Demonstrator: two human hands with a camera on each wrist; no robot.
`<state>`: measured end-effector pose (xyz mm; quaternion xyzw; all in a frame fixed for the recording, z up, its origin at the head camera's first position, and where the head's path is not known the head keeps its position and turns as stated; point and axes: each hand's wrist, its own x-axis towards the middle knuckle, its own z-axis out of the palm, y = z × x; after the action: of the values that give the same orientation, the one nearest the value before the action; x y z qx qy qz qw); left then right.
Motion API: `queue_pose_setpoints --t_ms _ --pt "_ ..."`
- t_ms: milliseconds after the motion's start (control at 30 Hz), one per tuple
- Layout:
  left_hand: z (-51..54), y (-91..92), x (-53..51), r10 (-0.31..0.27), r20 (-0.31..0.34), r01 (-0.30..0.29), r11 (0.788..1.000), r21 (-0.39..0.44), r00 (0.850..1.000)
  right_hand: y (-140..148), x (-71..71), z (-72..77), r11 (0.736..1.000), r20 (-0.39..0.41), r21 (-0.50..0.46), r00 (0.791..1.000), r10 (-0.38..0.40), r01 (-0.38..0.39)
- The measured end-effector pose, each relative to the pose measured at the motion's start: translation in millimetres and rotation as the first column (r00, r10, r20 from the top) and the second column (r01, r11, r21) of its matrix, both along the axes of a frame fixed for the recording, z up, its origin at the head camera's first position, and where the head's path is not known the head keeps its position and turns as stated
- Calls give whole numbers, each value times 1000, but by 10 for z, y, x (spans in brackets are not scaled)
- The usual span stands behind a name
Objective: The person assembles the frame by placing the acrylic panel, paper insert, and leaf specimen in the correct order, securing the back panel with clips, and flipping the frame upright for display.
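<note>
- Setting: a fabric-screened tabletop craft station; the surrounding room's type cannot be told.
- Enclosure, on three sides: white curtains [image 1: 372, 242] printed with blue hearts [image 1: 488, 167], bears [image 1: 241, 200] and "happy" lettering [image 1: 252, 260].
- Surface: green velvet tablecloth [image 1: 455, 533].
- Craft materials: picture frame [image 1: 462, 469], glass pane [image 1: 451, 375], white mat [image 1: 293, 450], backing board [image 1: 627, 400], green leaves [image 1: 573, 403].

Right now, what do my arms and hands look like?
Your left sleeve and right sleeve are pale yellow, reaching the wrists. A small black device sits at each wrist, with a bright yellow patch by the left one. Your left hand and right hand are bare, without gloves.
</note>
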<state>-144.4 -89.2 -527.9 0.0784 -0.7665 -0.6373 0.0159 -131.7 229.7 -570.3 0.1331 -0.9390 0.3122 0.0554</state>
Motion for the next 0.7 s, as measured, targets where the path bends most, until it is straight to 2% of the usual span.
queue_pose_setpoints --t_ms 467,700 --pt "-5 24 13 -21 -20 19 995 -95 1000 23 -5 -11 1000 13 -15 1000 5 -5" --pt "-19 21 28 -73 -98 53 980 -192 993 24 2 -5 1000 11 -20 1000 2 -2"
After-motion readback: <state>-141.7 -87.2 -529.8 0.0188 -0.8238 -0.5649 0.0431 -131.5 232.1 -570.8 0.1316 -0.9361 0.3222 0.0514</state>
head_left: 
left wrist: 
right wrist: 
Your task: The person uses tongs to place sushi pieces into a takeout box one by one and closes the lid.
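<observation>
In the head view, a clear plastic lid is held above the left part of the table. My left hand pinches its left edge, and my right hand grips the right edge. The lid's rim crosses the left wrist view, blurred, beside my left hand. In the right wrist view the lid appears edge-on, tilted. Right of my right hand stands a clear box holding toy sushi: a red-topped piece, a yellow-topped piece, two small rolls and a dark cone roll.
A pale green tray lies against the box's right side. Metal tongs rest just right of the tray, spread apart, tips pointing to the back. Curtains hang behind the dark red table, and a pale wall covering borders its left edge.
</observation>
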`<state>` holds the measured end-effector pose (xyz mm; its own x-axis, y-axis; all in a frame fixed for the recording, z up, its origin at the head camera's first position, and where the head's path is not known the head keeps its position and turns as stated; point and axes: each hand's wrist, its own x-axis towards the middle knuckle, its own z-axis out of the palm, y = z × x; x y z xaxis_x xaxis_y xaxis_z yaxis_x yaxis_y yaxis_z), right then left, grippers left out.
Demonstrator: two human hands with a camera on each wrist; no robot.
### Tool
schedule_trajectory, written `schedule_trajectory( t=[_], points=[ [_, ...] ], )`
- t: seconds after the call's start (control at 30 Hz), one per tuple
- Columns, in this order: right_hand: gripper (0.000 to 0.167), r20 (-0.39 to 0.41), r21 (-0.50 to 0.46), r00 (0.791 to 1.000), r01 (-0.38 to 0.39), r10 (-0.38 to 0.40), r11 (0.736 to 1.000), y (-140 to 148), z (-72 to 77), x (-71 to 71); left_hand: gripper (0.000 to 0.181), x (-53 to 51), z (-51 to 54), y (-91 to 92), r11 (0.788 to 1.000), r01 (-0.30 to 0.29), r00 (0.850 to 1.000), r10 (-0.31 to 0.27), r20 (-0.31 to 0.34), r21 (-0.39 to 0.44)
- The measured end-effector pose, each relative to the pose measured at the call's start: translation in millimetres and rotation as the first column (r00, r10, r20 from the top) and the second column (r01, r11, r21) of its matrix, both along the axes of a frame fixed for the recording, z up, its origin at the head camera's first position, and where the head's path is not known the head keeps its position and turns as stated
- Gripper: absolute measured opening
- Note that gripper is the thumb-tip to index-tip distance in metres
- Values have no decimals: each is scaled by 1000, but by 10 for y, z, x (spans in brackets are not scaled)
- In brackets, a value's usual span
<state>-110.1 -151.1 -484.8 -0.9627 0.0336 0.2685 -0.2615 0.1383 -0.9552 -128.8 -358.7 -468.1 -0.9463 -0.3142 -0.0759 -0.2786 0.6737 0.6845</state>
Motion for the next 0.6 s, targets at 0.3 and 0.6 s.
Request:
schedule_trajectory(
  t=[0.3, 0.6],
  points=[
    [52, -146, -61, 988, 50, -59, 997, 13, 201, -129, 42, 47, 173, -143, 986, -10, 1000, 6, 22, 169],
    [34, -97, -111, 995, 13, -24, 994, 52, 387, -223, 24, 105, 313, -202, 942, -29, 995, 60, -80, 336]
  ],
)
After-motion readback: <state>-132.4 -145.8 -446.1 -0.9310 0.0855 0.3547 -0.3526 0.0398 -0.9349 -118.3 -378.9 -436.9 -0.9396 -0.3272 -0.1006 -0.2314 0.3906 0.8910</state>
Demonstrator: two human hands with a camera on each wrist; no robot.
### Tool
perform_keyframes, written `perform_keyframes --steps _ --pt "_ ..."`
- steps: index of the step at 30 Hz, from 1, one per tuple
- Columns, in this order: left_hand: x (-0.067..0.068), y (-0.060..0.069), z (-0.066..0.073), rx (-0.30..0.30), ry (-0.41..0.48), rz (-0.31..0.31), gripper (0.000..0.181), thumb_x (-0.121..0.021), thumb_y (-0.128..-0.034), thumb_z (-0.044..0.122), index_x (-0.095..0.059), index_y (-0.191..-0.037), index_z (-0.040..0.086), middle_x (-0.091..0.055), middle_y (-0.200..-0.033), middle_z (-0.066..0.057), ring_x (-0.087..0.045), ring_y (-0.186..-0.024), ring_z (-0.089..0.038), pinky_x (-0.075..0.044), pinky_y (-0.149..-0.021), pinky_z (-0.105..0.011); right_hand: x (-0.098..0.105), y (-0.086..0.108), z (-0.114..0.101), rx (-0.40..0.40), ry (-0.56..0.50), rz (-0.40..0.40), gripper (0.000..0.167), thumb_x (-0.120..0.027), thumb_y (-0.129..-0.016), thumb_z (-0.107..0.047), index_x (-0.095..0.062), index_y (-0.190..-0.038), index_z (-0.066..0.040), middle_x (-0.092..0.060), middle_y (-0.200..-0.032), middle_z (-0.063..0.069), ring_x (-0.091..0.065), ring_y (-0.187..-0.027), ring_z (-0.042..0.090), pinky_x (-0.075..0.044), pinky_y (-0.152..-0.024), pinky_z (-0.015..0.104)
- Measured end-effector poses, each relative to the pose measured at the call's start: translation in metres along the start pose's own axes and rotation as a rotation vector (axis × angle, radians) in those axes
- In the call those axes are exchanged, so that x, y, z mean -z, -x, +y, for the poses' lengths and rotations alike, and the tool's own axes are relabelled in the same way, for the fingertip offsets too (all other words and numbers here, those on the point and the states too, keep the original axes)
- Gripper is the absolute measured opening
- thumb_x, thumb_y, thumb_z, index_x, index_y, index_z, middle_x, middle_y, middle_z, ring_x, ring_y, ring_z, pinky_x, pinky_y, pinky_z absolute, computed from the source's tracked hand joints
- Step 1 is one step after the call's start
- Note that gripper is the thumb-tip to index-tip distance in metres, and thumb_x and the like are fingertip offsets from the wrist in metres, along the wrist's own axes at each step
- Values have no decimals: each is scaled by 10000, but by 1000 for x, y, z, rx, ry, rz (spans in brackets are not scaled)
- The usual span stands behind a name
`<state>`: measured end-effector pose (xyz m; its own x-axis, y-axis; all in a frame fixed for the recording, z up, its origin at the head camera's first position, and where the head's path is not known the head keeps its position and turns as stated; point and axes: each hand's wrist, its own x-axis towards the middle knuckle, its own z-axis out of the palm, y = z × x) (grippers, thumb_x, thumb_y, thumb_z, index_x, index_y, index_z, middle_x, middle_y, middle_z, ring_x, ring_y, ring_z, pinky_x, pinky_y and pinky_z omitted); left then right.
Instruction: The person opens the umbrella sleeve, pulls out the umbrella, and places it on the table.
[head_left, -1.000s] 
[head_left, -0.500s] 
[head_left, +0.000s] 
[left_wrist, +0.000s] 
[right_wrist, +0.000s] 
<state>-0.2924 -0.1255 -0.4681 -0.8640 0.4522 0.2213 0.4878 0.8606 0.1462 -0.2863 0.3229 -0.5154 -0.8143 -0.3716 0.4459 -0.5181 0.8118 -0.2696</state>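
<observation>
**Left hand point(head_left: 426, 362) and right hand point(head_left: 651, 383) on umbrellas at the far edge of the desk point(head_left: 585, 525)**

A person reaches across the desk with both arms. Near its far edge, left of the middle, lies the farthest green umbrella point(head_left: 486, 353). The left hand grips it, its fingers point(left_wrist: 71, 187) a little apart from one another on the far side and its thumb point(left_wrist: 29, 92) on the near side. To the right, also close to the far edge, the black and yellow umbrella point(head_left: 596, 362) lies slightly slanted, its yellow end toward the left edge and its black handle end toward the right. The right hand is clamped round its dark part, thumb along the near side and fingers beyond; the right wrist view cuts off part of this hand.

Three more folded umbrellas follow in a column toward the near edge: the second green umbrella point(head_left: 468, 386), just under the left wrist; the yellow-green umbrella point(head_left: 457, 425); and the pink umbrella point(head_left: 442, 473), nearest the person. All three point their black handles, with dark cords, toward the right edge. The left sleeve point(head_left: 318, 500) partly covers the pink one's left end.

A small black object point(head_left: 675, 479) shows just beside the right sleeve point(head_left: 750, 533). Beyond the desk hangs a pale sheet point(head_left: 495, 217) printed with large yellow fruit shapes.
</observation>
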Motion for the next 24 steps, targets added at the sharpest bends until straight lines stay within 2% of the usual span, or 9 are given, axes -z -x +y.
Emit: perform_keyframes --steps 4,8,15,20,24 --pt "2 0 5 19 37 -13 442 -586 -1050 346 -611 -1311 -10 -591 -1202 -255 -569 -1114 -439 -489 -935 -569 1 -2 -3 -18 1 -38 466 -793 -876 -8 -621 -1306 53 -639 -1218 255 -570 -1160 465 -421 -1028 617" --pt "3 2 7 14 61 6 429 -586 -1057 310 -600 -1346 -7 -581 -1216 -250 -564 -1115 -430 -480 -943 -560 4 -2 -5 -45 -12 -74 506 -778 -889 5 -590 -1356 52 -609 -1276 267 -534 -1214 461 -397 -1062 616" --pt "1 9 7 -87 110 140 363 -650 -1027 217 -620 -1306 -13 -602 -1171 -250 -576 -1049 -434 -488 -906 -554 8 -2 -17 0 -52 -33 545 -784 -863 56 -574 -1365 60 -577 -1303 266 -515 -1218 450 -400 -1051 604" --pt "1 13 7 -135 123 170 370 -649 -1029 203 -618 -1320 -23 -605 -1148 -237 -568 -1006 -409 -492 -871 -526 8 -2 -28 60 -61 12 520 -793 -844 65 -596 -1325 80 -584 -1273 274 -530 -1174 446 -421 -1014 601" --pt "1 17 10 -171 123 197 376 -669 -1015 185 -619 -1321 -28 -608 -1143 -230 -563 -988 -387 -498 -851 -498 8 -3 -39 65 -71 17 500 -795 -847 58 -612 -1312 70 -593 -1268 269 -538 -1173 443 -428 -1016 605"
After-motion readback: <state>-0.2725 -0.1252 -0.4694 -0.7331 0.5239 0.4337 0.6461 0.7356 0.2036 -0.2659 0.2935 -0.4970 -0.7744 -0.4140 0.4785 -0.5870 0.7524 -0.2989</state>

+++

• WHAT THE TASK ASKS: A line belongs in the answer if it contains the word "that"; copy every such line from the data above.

• WRITTEN RESPONSE:
`<state>`: measured end-effector pose (xyz mm; quaternion xyzw; all in a frame fixed for the recording, z up, its origin at the head camera's first position, and where the head's path is not known the head keeps its position and turns as stated; point and axes: each hand's wrist, its own x-axis towards the middle knuckle, its own z-axis out of the palm, y = z × x; after the action: of the values that give the same orientation, the one nearest the value before the action; x y z qx qy qz qw); left then right.
- Note that gripper is the thumb-tip to index-tip distance in metres
- In the call those axes are exchanged, so that x, y, z mean -z, -x, +y, for the poses' lengths and rotations alike, and the tool's own axes are relabelled in the same way, for the fingertip offsets too (all other words and numbers here, those on the point and the states too, keep the original axes)
- Note that gripper is the thumb-tip to index-tip distance in metres, and thumb_x and the like are fingertip offsets from the wrist in metres, along the wrist's own axes at each step

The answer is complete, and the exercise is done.